• **EXERCISE REQUIREMENTS**:
What you return must be the lines of the data that hold the word "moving".

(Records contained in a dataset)

○ ○ ○ ○

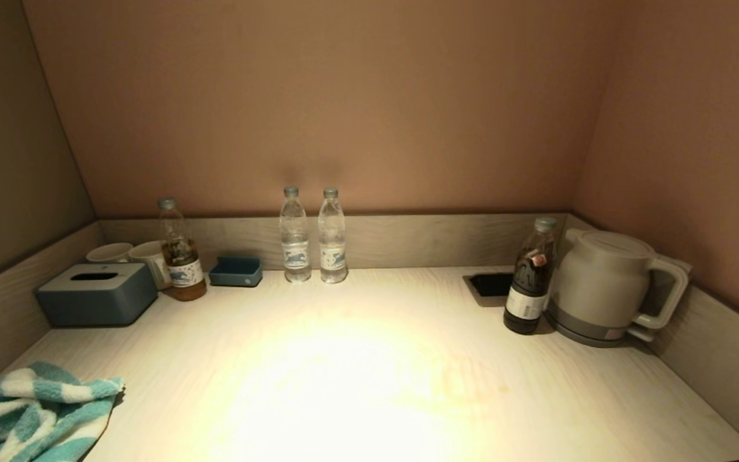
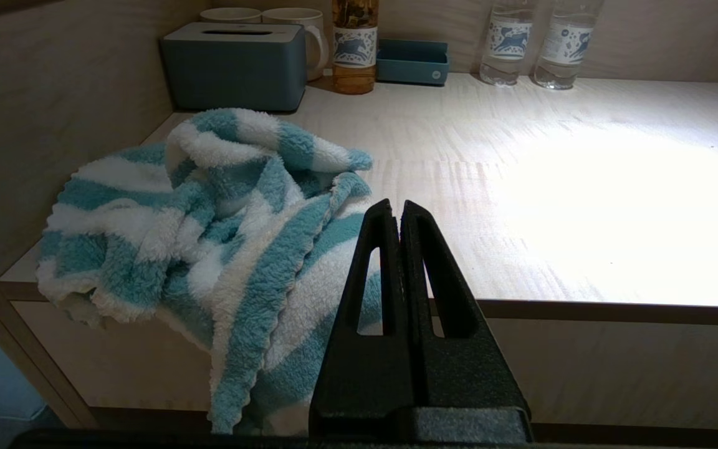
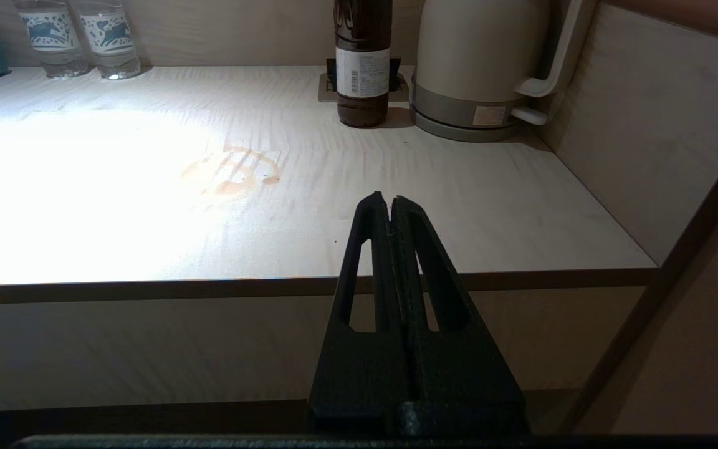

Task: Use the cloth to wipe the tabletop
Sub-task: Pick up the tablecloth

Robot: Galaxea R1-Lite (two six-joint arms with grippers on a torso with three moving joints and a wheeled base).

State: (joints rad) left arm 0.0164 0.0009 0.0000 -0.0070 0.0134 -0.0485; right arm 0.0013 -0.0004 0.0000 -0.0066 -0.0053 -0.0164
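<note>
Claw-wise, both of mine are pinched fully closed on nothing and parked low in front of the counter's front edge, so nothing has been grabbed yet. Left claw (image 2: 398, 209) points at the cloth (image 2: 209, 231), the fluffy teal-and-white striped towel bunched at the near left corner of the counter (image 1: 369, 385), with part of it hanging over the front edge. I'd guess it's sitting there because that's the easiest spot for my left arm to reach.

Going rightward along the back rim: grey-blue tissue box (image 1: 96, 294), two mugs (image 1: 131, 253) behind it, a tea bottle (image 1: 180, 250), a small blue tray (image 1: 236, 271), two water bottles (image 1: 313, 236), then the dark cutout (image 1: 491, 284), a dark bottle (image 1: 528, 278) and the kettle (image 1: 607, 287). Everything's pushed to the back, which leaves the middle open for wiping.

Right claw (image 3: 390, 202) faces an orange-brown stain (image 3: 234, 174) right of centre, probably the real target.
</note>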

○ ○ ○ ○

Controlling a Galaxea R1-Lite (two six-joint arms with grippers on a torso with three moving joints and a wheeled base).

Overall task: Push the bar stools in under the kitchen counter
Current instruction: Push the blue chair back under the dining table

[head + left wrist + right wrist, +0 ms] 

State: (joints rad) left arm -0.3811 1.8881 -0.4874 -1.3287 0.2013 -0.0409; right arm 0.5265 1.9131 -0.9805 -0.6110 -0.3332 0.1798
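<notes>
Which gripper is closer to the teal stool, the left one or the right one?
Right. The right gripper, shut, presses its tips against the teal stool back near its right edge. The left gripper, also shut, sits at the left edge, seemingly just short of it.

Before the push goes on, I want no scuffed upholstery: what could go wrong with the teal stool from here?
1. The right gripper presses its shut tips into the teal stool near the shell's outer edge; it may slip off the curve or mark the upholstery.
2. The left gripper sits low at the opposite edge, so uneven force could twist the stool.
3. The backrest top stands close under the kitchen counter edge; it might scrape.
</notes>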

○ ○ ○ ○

• **TASK ANSWER**:
Robot: Galaxea R1-Lite (two six-joint arms with grippers on a torso with three moving joints and a wheeled base).
Controlling a Galaxea R1-Lite (two six-joint arms with grippers on a torso with three moving joints and a wheeled base).

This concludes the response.